AIM: To investigate the effect of different concentrations of 10-hydroxycamptothecin(HCPT)on the cell cycle and cytotoxicity of human Tenon's capsule fibroblasts(HTFs), and to explore its mechanism in anti-fibrosis.

METHODS:The Tenon's capsule tissue of fresh eyes(<6h)of our hospital eye bank was taken, in vitro culture of fibroblasts was done by tissue block culture; A flow cytometry(FCM)was used to evaluate the effect of different concentrations of HCPT(0, 0.25, 1, 4mg/L)and mitomycin C(MMC: 0, 0.025, 0.1, 0.4mg/L)on HTFs cell cycle; Trypan blue staining was adopted to determine whether the inhibitory effect of HCPT and MMC on HTFs was caused by their cytotoxicity; RT- PCR was employed to detect the level of Smad7mRNA gene expression of HTFs after HCPT and MMC were used for 24h.
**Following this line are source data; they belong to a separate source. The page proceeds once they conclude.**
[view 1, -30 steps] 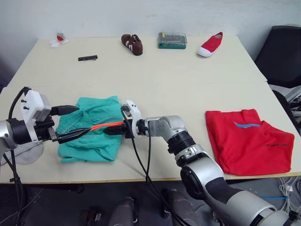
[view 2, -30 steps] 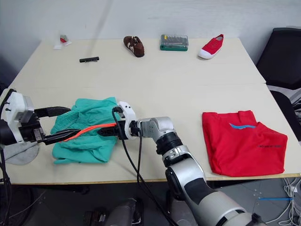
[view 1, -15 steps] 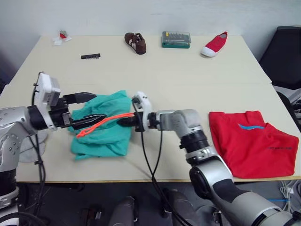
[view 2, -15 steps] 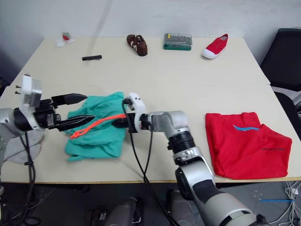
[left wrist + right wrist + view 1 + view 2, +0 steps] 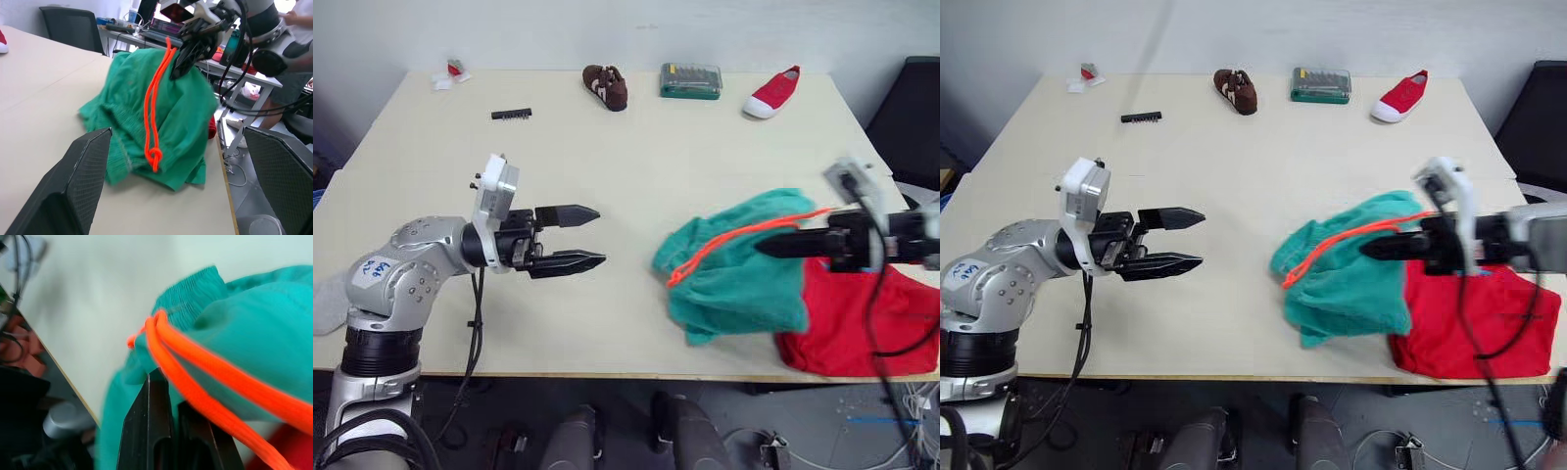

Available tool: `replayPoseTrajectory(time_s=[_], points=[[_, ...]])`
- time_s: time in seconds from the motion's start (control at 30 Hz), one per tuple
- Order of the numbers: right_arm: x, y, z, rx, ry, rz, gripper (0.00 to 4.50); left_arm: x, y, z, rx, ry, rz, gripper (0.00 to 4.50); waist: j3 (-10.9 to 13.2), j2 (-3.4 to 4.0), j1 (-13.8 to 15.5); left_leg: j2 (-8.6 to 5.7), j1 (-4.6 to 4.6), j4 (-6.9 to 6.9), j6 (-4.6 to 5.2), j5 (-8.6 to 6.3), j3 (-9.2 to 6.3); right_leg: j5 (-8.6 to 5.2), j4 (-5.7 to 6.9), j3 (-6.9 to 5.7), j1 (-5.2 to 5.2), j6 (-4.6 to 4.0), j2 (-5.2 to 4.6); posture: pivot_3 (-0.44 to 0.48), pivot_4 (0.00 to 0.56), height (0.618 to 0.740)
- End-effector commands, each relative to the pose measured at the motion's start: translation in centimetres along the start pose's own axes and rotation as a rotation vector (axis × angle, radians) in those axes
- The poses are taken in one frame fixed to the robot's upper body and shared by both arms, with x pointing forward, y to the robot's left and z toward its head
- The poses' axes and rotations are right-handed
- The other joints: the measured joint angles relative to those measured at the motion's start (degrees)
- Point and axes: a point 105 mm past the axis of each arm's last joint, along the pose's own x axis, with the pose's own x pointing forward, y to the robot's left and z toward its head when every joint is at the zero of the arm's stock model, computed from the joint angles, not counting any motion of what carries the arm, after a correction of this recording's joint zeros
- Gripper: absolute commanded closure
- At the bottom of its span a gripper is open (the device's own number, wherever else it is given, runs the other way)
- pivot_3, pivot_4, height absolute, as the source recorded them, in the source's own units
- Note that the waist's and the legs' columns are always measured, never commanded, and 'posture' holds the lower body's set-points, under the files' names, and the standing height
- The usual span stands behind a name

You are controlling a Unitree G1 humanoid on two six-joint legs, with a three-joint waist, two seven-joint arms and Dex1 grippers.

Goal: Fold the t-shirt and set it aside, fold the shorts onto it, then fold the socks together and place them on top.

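My right end effector (image 5: 1371,251) is clamped on the shorts (image 5: 1347,284), fingers pinched together in the teal fabric, with the orange drawstring (image 5: 1347,245) running along them and looping down off the tip. The shorts hang bunched from it, their far edge overlapping the t-shirt (image 5: 1479,328), which lies folded just below and behind that end effector at the tabletop (image 5: 1253,176) edge. My left end effector (image 5: 597,237) is well apart from the shorts, its 2 fingers spread and holding nothing, pointing toward them. Way past both, along the far edge: a brown shoe (image 5: 607,85), a green case (image 5: 691,80) and a red shoe (image 5: 773,92).
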Motion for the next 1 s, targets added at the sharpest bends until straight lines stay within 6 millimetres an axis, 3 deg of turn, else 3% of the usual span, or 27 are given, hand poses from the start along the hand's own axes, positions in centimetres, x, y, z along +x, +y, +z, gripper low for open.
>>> replayPoseTrajectory(time_s=[0.03,0.17,0.3,0.43,0.57,0.63,0.73,0.93,1.0], points=[[-3.6,-1.7,0.2,-0.006,-0.054,-0.111,4.48,-0.3,0.1,0.5,0.042,-0.008,0.001,0.0,0.0,0.0,0.49,0.03,0.01,0.05,0.0,0.0,0.02,0.01,0.01,0.01,0.01,-0.02,0.05,0.0,0.15,0.74],[-7.4,-5.9,-2.5,0.042,-0.04,-0.275,4.48,-0.2,0.6,0.5,0.059,-0.008,0.004,0.0,0.0,0.0,0.96,0.11,0.04,0.22,0.21,-0.1,0.2,0.3,-0.03,0.19,0.04,-0.01,0.14,0.0,0.15,0.74],[-9.1,-9.1,-5.1,0.068,-0.015,-0.394,4.48,-0.4,0.9,0.7,0.074,-0.003,0.011,0.0,-0.01,0.02,1.1,0.09,0.04,0.3,0.28,-0.06,0.31,0.43,-0.04,0.34,0.05,0.08,0.17,0.0,0.15,0.74],[-9.1,-10.7,-7.3,0.059,0.009,-0.428,4.48,-0.4,1.0,0.8,0.091,0.007,0.014,0.0,-0.01,0.02,0.98,0.1,0.05,0.29,0.26,-0.06,0.31,0.44,-0.03,0.39,0.03,0.08,0.19,0.0,0.15,0.74],[-7.8,-13.4,-9.2,-0.089,0.026,-0.571,4.48,-0.1,1.1,0.6,0.1,0.015,0.013,0.0,-0.01,0.01,1.05,0.11,0.07,0.29,-0.04,0.11,0.33,0.44,-0.04,0.41,0.04,0.08,0.23,0.0,0.15,0.74],[-7.1,-13.4,-10.0,-0.094,0.01,-0.56,4.48,0.0,0.9,0.5,0.107,0.025,0.01,0.0,-0.02,0.03,1.1,0.08,0.07,0.3,-0.06,0.12,0.37,0.45,-0.02,0.44,0.04,0.1,0.22,0.0,0.15,0.74],[-7.1,-13.3,-9.6,-0.097,-0.071,-0.569,3.85,0.0,0.8,0.5,0.108,0.031,0.006,0.0,-0.02,0.03,1.13,0.08,0.07,0.3,-0.08,0.13,0.38,0.46,-0.01,0.46,0.03,0.1,0.21,0.0,0.15,0.74],[-9.0,-13.5,-8.3,-0.124,-0.207,-0.668,1.73,-0.2,0.8,0.3,0.11,0.049,0.005,0.0,-0.02,0.04,1.09,0.08,0.12,0.31,-0.1,0.14,0.4,0.48,0.01,0.51,0.04,0.13,0.22,0.0,0.15,0.74],[-10.7,-13.0,-7.0,-0.148,-0.276,-0.706,1.06,-0.1,0.6,0.2,0.102,0.056,-0.006,0.0,-0.03,0.05,1.1,0.08,0.13,0.3,-0.09,0.14,0.41,0.48,0.01,0.52,0.04,0.13,0.23,0.0,0.15,0.74]])
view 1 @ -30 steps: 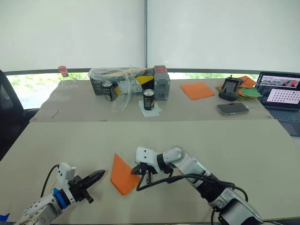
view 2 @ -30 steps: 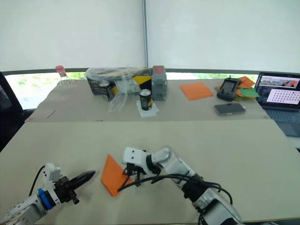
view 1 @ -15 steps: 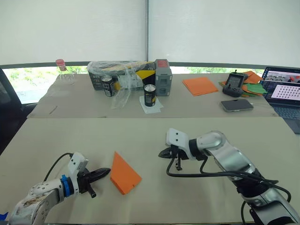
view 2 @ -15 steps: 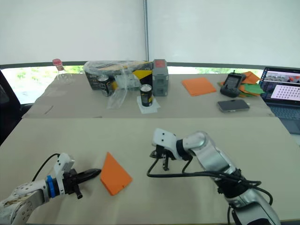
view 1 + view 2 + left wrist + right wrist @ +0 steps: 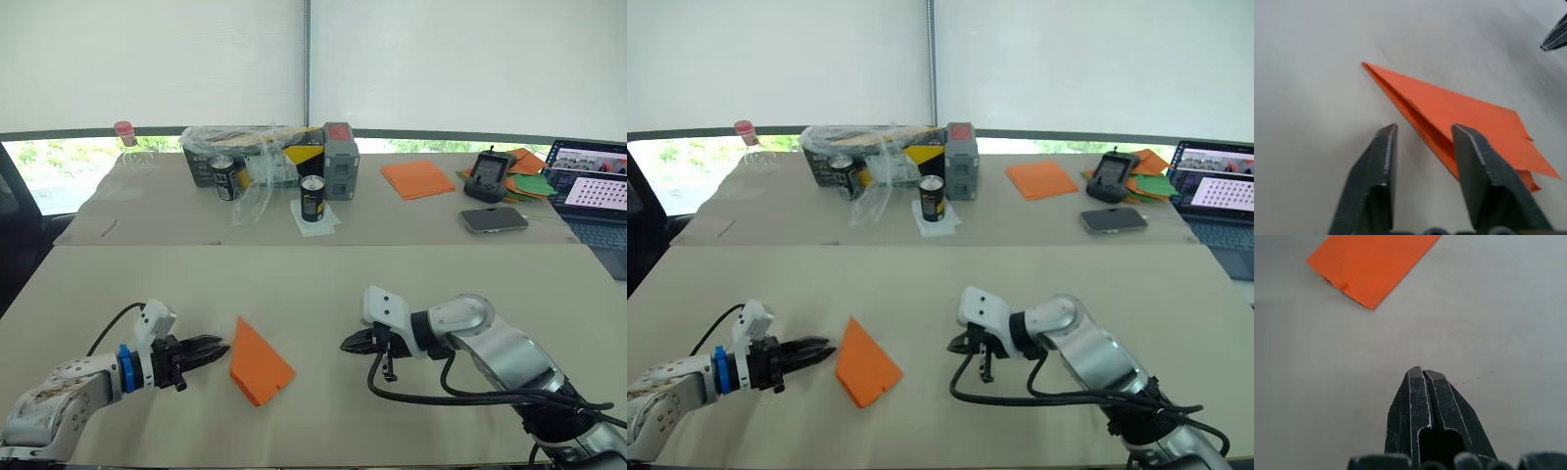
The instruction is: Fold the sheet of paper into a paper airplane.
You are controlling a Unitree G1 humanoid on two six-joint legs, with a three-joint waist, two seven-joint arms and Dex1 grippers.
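Note:
The sheet of paper lies on the near table as a paper airplane (image 5: 260, 360), a bright-orange pointed wedge of creased layers, its tip pointing away from me. My left gripper (image 5: 211, 350) hovers low just left of it, open, with its fingertips (image 5: 1390, 131) at the wedge's long folded edge (image 5: 1420, 117) and nothing between them. My right gripper (image 5: 351, 344) is shut and empty, a short way to the right of the paper; its closed tip (image 5: 1420, 371) points toward the wedge's blunt end (image 5: 1369, 267).
On the far table stand two cans (image 5: 312, 204), a plastic-wrapped box (image 5: 257, 162), a grey block (image 5: 338, 166), a flat orange sheet (image 5: 416, 179), a phone (image 5: 488, 220), a handheld device (image 5: 487, 176), a mixed orange-and-green paper pile (image 5: 529, 181) and a laptop (image 5: 593, 191).
My right gripper left the paper and drew back to the right, still shut. My left gripper moved up to the paper's left edge and opened. The camera view shifted.

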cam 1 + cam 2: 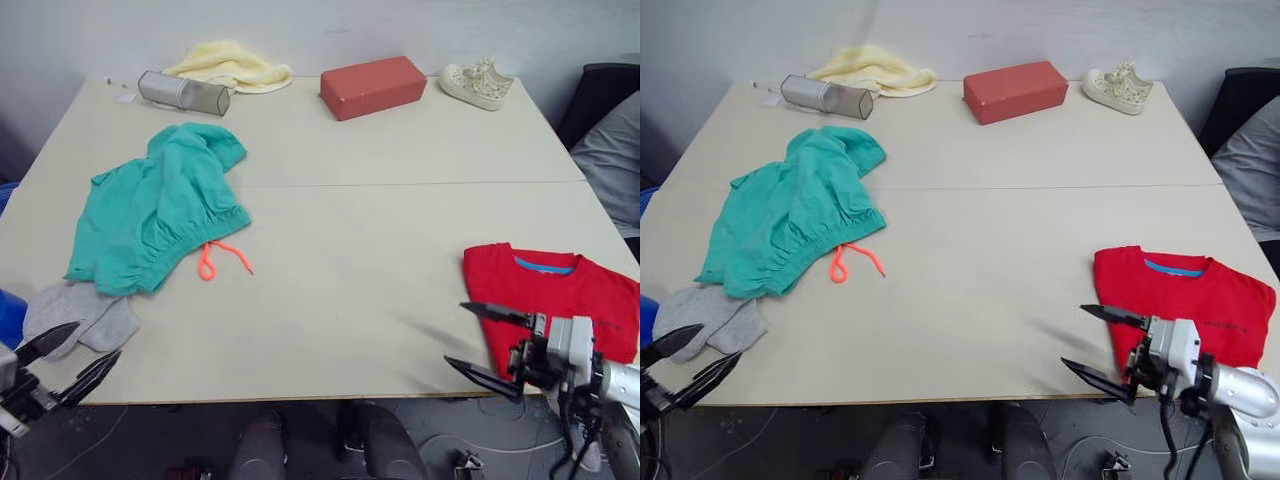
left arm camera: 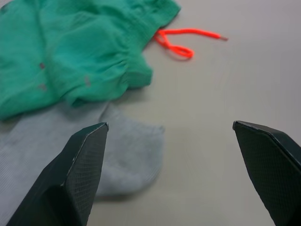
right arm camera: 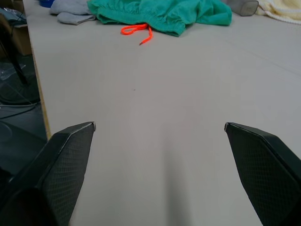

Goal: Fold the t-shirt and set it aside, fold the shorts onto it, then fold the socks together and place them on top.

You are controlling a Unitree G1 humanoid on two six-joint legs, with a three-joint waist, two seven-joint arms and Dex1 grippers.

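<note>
1. Left eye view: the t-shirt (image 1: 560,300) already lies folded at the near right corner of the table (image 1: 400,150), blue label up. Your right gripper (image 1: 483,342) hangs just beside its left edge with fingers spread wide, holding nothing. The shorts (image 1: 155,210) lie crumpled on the left half, well apart from the t-shirt, with the orange drawstring (image 1: 220,260) trailing toward the table's middle. The socks (image 1: 80,315) sit at the near left corner, touching the hem of the shorts.

2. Right eye view: your left gripper (image 1: 685,360) hovers at the near left edge, just beside the socks, fingers open and empty. Along the far edge stand a metal mesh case (image 1: 825,96), a pale yellow cloth (image 1: 875,68), a red block (image 1: 1015,90) and a cream shoe (image 1: 1118,88); leave them alone.

3. Left wrist view: the shorts overlap the socks, so lifting one may drag the other. I judge the shorts light, limp and prone to bunching; take the gathered waistband, where the cloth is thickest, not the drawstring.

4. Right wrist view: between the wide fingers you see bare table, with shorts and drawstring far across it. The shorts look like the next step; expect them to sag, so hold two waistband corners.
</note>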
RESULTS:HTFs were cultured successfully in vitro, and can be used in our study; compared with the control groups, the cell cycle of HTFs which was affected by different concentrations of HCPT was significantly different in G2 phase(P<0.05). As for MMC, there were significant differences in G1 phase between groups with different concentrations of MMC and the control group(P<0.05). There was no significant difference in the rate of HTFs living cells between HCPT group(or MMC group)to which HCPT and MMC were added for 24h and the control group(P>0.05). After HFTs was affected by 0.4mg/L MMC or 4mg/L HCPT for 24h, RT PCR found that the level of Smad7 mRNA expression was significantly increased(P<0.05).

CONCLUSION: HCPT mainly blocks HTFs in G2 phase, MMC mainly impacts the G1 phase. The inhibitory effect of HCPT and MMC on HTFs proliferation is not relevant to cytotoxicity induced by the two drugs. The mechanism that HCPT inhibits the proliferation of HTFs may be due to the increasing Smad7 mRNA expression to block TGF-β signaling pathway.